WHAT TO WORK ON: After locating the line with "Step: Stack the", reproduce it and all following lines of the listing below exactly, stopping only at the final line.

RECORDED INFORMATION:
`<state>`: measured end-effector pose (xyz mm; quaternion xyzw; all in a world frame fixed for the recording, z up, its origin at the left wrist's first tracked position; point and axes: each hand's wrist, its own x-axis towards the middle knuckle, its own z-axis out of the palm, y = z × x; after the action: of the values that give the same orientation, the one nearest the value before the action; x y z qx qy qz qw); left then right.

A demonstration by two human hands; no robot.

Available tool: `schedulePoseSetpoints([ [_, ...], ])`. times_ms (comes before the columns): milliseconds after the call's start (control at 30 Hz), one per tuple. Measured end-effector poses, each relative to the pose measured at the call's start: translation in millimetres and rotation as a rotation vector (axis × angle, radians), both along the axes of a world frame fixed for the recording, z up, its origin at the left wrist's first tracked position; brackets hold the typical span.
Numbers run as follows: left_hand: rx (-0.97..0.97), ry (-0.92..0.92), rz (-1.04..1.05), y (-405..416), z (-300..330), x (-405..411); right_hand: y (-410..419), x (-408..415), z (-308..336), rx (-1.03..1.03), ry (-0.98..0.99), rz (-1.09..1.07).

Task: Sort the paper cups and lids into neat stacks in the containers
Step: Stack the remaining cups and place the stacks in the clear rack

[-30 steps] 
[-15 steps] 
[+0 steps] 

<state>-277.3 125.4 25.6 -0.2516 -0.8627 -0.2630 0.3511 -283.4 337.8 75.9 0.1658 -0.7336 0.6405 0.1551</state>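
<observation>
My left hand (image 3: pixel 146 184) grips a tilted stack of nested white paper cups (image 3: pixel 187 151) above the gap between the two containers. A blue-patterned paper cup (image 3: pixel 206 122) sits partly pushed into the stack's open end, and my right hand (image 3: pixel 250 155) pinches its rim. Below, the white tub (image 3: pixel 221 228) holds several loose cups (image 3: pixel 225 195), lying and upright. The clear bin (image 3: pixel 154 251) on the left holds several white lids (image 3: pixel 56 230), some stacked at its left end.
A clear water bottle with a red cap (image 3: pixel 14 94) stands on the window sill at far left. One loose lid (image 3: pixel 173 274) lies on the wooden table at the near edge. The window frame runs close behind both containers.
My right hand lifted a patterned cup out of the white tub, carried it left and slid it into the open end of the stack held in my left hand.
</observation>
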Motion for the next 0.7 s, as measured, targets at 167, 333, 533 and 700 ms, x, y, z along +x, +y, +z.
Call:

RESPONSE TO THIS EXERCISE:
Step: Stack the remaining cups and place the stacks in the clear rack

[-30 steps] 
[-15 steps] 
[+0 steps] 

<state>-277.3 125.4 25.6 -0.2516 -0.8627 -0.2630 0.3511 -283.4 337.8 75.9 0.1658 -0.7336 0.6405 0.1551</state>
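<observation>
My left hand (image 3: pixel 146 184) grips a tilted stack of nested white paper cups (image 3: pixel 187 151) above the gap between the two containers. A blue-patterned paper cup (image 3: pixel 206 122) sits partly pushed into the stack's open end, and my right hand (image 3: pixel 250 155) pinches its rim. Below, the white tub (image 3: pixel 221 228) holds several loose cups (image 3: pixel 225 195), lying and upright. The clear bin (image 3: pixel 154 251) on the left holds several white lids (image 3: pixel 56 230), some stacked at its left end.
A clear water bottle with a red cap (image 3: pixel 14 94) stands on the window sill at far left. One loose lid (image 3: pixel 173 274) lies on the wooden table at the near edge. The window frame runs close behind both containers.
My right hand lifted a patterned cup out of the white tub, carried it left and slid it into the open end of the stack held in my left hand.
</observation>
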Motion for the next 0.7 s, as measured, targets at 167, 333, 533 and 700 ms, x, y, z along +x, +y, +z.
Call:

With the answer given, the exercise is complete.